他低着头,视线模糊地落在“陆蘅”那两个清晰的篆字上,呼吸变得有些急促。
从此,他有了姓,有了名,有了堂堂正正立于世间的凭据。
他猛地抬起头,眼眶通红,蓄满的泪水终于不堪重负,大颗大颗地滚落下来。
蘅儿重重点头,泪水都溅到陆致清衣襟上。
陆致清看着他那无声汹涌的泪水,轻轻叹息,将人拥入怀中。
他低下头,用唇瓣极轻地碰了碰蘅儿湿漉漉的眼睫,尝到一点咸涩。
“蘅儿的眼泪很值钱,再哭为夫可就要心疼地陪蘅儿一起哭了。”
蘅儿破涕为笑,忍不住将脸埋在陆致清肩窝,带着浓重的鼻音,小声嗔道:“胡说什么,眼泪珠子值什么钱?”
话虽这么说,蘅儿的眼泪却是止住了。
静默片刻,陆致清在他耳边低声道:“等明年春天,我们回镇上,把老宅修葺一下,再在院子里种棵石榴树。”
蘅儿用力地点头:“阿嬷说过,石榴多子,寓意好。”
陆致清手臂收紧,将怀中温软的身子密实地拥住。
枫叶在他们身畔无声飘落,铺就一地锦绣。
远处山峦起伏,天际流云舒卷,将这相拥的身影衬得渺小而永恒。
他们的日子,如同这深秋的枫林,没有惊天动地的绚烂,却自有其经霜后愈发明艳温暖的色泽。
陆致清轻轻拍了拍蘅儿的背:“起风了,回去吧。”
“嗯。”蘅儿从他怀中抬起头,眼神清亮。
两人携手,沿着来时的路,慢慢往回走。
身后是漫天红霞与寂静枫林,身前是灯火阑珊的俗世。
他们并肩同行,仿佛就这样,能一直走到白发苍苍,走到石榴花开满庭院,走到所有的约定都一一实现的那一天。
庭前石榴树
◎光阴流转,岁岁年年◎
第二年春,老宅果然修葺一新。
褪色的门窗刷了清漆,屋顶换了新瓦,小小的院落整洁敞亮。
陆致清特意从府城寻来一棵手腕粗的石榴树苗,据说是南边传来的新种,不仅耐寒,结果也早。

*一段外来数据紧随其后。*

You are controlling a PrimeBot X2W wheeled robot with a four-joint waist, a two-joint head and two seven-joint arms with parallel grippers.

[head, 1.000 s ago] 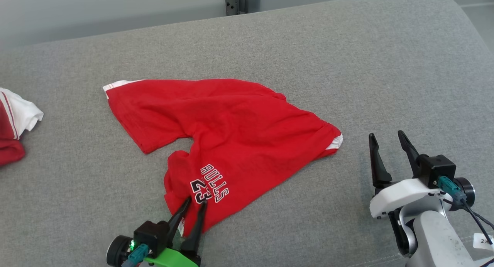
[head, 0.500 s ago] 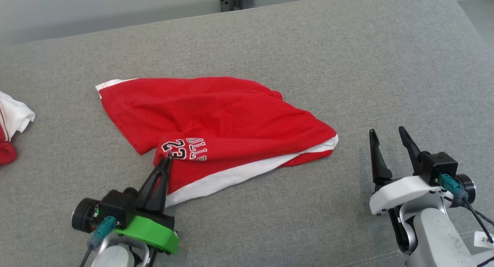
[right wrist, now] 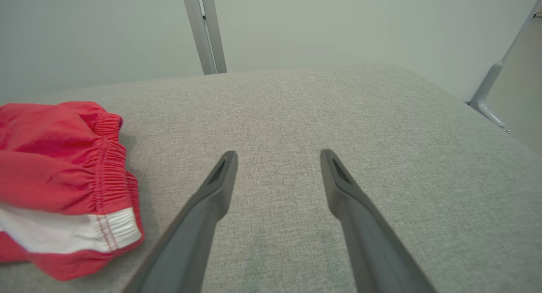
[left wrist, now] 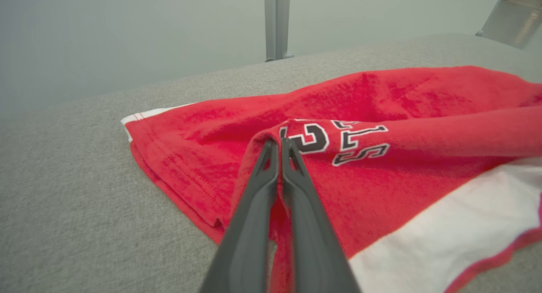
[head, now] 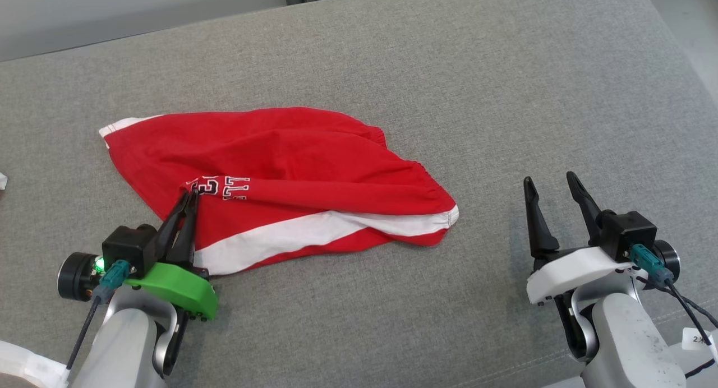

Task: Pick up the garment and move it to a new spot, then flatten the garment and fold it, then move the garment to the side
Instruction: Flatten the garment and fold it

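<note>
- The grey cushion (head: 505, 85) carries the red garment (head: 291, 152), which lies crumpled left of centre with one edge turned over.
- The left gripper (head: 189, 193) has its jaws pressed together, pinching the garment beside its printed numerals. I cannot tell how many layers it holds.
- The right gripper (head: 548, 178) hovers well apart, jaws spread and holding nothing.
- This looks like the pick-up step. Next comes a lift clear of the cushion without the cloth slipping.

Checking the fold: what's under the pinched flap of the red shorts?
A white fabric stripe on the lower layer of the red jersey shorts, below the flap the left gripper pinches. The flap hides the rest of that layer.
</note>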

他仔细地将树苗栽在了老宅院子最向阳的东南角,那里土质松软,光照充足。
“听说这品种长得快,不用等太久,说不定明年就能见着花苞。”他一边培土,一边对蹲在旁边帮忙扶树的蘅儿说道。
蘅儿看着那株尚且稚嫩,就已能看出枝干遒劲潜质的树苗,眼睛亮亮的,轻轻“嗯”了一声,指尖小心地拂过一片嫩绿的叶子。
陆阿嬷拄着拐杖在一旁看着,笑得合不拢嘴:“好,好!石榴树好,长得快,结果子多!”